On February 4, 2013, Dr. William R. Jacobs, Jr., was awarded the seventh annual Marshall S. Horwitz, M.D. Faculty Prize for Research Excellence. Dr. Jacobs delivered his prize lecture, "Unmasking the Houdini Traits of Mycobacterium tuberculosis Persistence in the Presence of Drugs and Immune Effectors," to an enthusiastic audience in Robbins Auditorium.
Tuberculosis is caused by the bacterium Mycobacterium tuberculosis (MTB). It ranks second only to HIV/AIDS as the greatest worldwide killer caused by as single infectious agent. According to the World Health Organization, 1.4 million people died from tuberculosis in 2011.
MTB infects people through inhalation; it can persist as a latent infection for decades, causing serious illness or death when MTB starts to multiply and the infection reactivates.

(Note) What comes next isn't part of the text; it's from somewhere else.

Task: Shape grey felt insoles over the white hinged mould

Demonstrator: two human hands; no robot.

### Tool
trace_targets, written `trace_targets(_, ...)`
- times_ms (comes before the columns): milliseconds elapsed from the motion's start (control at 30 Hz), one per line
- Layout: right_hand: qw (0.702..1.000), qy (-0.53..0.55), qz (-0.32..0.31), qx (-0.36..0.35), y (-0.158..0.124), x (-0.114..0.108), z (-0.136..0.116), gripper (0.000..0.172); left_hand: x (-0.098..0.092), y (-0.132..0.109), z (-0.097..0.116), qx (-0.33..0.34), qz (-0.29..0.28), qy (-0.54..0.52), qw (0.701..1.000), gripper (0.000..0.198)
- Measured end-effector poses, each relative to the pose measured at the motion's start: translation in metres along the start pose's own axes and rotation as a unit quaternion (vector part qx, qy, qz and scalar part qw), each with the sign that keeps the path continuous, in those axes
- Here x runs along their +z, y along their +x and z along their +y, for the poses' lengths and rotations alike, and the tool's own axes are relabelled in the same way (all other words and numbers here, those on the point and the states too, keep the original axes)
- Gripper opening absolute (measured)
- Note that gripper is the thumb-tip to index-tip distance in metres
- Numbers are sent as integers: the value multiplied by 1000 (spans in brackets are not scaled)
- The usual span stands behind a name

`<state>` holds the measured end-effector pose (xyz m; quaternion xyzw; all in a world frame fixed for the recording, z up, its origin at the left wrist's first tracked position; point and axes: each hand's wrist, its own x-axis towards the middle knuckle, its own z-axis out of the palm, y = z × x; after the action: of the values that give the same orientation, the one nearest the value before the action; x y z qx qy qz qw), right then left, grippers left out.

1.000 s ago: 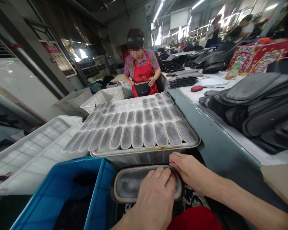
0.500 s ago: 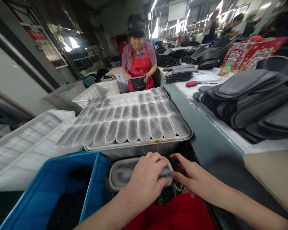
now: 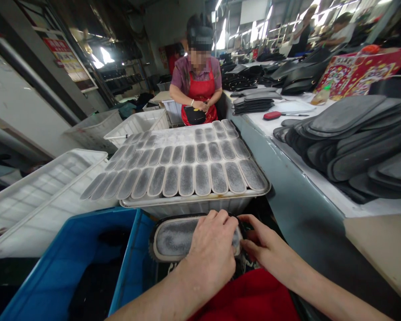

Dr. Jacobs aptly compared MTB to the master escape artist Harry Houdini. Despite the availability of several drugs that can kill it, MTB has managed death-defying acts that complicate efforts to treat those infected. Its notorious ability to mutate into drug-resistant strains poses a major global health problem.
Considering its deceptive nature, it's appropriate that the scientist dubbed the "TB Terminator" by the American Association for the Advancement of Science (AAAS) is tackling MTB. In his talk, Dr. Jacobs described his team's strategy in confronting MTB—particularly those MTB strains that are proving resistant to most of the standard anti-TB drugs. Working in a lab that overlooks a former TB sanatorium, he and his colleagues are developing vaccines to prevent disease, diagnostic tools to detect it, and drugs to treat infection.
As part of those efforts, his team is systematically knocking out every MTB gene to find genes that are vital for MTB's survival and therefore might be good targets for drugs aimed at killing the microbe. His lab's diagnostic work focuses on rapidly detecting small numbers of MTB in clinical sputum samples and pinpointing the drugs to which they're susceptible.
The Horwitz Prize was established at Einstein in memory of beloved Einstein faculty and renowned scientist Dr. Marshall S. Horwitz, who passed away in 2005.